Algumas intervenções de educação em neurociência da dor apresentam a dor de maneira semelhante à TRP, embora elas normalmente não tenham exposição guiada e exercícios de reavaliação.

Grandes reduções na dor raramente são observadas em estudos de tratamento psicológico focados na dor crônica nas costas.

Os componentes relativamente únicos da TRP que contribuem potencialmente para os efeitos observados incluem:

  1. uma avaliação médica e psicológica aprofundada, gerando evidências personalizadas para dor centralizada;
  2. a reatribuição da dor a processos cerebrais reversíveis relacionados ao aprendizado e ao afeto, em vez de lesões corporais; e
  3. uma combinação única de técnicas cognitivas, somáticas e baseadas na exposição que apoiam a reavaliação da dor.

Os resultados da análise correlacional e mediacional apoiam as mudanças nas crenças sobre a dor que induzem o medo como um mecanismo potencial de TRP. Os efeitos da TRP nas crenças sobre a dor também foram mediados por reduções na intensidade da dor, talvez porque as reduções da dor promovam crenças na modificabilidade da dor. Mudanças nas crenças sobre a dor não são exclusivas da TRP, mas a TRP pode alterar mais fortemente essas crenças em comparação com as terapias existentes.

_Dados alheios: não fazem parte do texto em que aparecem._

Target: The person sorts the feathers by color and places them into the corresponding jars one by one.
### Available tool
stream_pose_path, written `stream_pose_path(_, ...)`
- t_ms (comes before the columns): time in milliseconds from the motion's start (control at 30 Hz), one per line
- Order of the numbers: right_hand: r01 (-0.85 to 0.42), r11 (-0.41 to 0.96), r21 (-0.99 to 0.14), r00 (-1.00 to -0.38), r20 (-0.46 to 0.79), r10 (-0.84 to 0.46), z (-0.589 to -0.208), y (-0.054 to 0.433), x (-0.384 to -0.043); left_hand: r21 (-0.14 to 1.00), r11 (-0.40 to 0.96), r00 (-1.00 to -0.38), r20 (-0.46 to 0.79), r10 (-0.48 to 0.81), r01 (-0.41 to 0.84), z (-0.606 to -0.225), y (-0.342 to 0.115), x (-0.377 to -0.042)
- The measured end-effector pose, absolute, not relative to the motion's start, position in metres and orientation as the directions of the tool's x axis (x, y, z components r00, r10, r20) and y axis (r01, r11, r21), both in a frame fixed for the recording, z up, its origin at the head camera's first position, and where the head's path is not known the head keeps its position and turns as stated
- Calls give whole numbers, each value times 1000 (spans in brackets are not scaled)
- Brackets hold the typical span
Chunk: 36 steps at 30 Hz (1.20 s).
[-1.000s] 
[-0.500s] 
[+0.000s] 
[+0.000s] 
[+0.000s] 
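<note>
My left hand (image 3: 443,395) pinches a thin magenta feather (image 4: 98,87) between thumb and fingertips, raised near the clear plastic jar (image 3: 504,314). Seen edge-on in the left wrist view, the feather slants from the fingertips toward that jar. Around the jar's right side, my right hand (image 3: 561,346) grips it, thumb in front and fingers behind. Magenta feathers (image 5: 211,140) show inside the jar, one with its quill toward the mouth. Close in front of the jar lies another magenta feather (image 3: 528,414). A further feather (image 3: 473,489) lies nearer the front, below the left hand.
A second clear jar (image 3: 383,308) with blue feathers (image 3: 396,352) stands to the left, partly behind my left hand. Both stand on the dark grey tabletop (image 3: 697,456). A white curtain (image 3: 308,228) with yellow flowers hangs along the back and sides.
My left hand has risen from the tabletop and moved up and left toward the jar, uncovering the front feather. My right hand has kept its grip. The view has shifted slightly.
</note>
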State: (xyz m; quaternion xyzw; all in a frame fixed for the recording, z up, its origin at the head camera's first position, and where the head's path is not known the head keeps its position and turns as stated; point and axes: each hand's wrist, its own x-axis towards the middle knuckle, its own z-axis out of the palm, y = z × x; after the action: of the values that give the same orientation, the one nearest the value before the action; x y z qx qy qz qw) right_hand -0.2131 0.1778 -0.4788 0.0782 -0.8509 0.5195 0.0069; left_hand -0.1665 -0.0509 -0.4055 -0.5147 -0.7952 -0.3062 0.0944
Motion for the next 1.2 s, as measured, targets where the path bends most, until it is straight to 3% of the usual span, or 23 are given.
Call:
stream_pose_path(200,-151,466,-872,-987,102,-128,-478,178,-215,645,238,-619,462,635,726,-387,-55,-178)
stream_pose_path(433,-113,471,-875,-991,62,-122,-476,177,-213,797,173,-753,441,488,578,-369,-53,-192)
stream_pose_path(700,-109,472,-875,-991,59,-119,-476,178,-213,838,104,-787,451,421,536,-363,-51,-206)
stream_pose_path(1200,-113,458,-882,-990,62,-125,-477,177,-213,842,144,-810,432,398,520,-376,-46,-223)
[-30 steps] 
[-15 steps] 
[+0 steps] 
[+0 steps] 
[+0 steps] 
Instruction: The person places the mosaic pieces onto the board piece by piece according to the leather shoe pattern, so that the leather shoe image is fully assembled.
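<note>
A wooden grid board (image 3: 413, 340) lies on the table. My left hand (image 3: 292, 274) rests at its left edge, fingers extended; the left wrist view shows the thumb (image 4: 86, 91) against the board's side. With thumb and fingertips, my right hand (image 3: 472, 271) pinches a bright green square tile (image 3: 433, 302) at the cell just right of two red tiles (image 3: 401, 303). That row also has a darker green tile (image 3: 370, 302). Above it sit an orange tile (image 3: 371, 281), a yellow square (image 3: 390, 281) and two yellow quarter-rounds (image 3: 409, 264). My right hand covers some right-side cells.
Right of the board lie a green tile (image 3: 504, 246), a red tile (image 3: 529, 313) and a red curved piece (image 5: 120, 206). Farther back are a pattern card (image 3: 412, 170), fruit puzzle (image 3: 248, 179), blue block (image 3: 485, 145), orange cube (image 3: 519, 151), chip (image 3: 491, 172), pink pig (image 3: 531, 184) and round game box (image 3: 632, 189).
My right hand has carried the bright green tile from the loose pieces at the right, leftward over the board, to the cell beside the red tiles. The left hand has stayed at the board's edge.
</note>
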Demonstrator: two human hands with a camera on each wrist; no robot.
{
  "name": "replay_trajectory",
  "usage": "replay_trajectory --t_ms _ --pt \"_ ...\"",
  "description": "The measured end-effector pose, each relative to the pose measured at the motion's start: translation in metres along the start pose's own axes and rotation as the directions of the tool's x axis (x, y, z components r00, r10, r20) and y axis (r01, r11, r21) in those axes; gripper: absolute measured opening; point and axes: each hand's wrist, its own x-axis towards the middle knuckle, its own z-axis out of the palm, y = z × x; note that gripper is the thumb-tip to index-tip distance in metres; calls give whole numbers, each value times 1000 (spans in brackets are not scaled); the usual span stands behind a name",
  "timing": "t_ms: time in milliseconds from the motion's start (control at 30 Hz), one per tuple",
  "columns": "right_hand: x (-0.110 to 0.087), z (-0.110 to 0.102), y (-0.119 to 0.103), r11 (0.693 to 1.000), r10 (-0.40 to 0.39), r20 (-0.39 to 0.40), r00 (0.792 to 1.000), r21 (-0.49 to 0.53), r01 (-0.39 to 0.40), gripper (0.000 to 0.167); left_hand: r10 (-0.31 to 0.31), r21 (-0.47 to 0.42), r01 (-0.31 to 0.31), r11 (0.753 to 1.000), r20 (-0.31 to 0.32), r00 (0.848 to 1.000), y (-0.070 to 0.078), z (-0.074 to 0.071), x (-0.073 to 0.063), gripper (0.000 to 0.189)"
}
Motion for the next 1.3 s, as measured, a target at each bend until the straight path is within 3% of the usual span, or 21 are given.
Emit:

Esses mecanismos hipotéticos são consistentes com abordagens de tratamento baseadas em extinção para transtornos de ansiedade. Por exemplo, 85% dos pacientes ficaram livres dos sintomas de pânico após o tratamento focado na reavaliação dos sintomas somáticos causados ​​por processos não perigosos do sistema nervoso central (por exemplo, alarmes falsos).

Ativações no córtex pré-frontal medial (mPFC) e córtex mediocingular anterior (aMCC), incluindo o córtex pré-frontal dorsolateral (DLPFC).

Ativações no córtex pré-frontal medial (mPFC) e córtex mediocingular anterior (aMCC), incluindo o córtex pré-frontal dorsolateral (DLPFC).2

A TRP reduziu a atividade relacionada à dor evocada em córtex pré-frontal anterior (aPFC), córtex midcingulado anterior (aMCC) e esclerose lateral amiotrófica (als), esta última, uma degeneração do córtex motor primário. O aPFC e o córtex pré-frontal dorsolateral adjacente (dlPFC) estão implicados na detecção e inibição da dor. As reduções de aPFC após PRT sugerem uma redução potencial dos sinais relacionados à dor ou diminuição da priorização do controle da dor. O aMCC e aIns são zonas de convergência cortical na construção de afeto negativo na dor e em outros domínios. Estratégias de regulação da dor cognitiva, incluindo aceitação consciente e analgesia placebo, foram encontradas para reduzir as respostas aMCC e aIns à dor, demonstrando paralelos entre os achados experimentais e nossos achados clínicos. As reduções de aIns em nosso estudo não foram específicas para PRT versus placebo e podem refletir processos comuns a ambas as intervenções.

A TRP também aumentou a conectividade aPFC e aIns para S1, refletindo o aumento da atenção à entrada somatossensorial na construção da dor. Isso é congruente com os tratamentos baseados na atenção plena, promovendo atenção não reativa às sensações corporais, reduzindo o catastrofismo. No entanto, o aumento da conectividade S1 também foi associado ao aumento da dor clínica, e o papel da conectividade S1 permanece obscuro.

Limitações

Este estudo tem limitações. A amostra do estudo era relativamente bem educada e ativa e relatou dor de longa data de baixa a moderada e incapacidade no início do estudo.

Conclusões

No geral, nossos resultados levantam possibilidades importantes sobre a natureza e o tratamento da dor lombar primária. Mudar as crenças que induzem o medo e a evitação sobre as causas e o valor da ameaça da dor pode fornecer um alívio substancial e durável da dor para pessoas com dor lombar primária.

Tradução livre de trechos do artigo “Effect of Pain Reprocessing Therapy vs Placebo and Usual Care for Patients With Chronic Back Pain”, publicado na JAMA Psychiatry. 29 de setembro de 2021.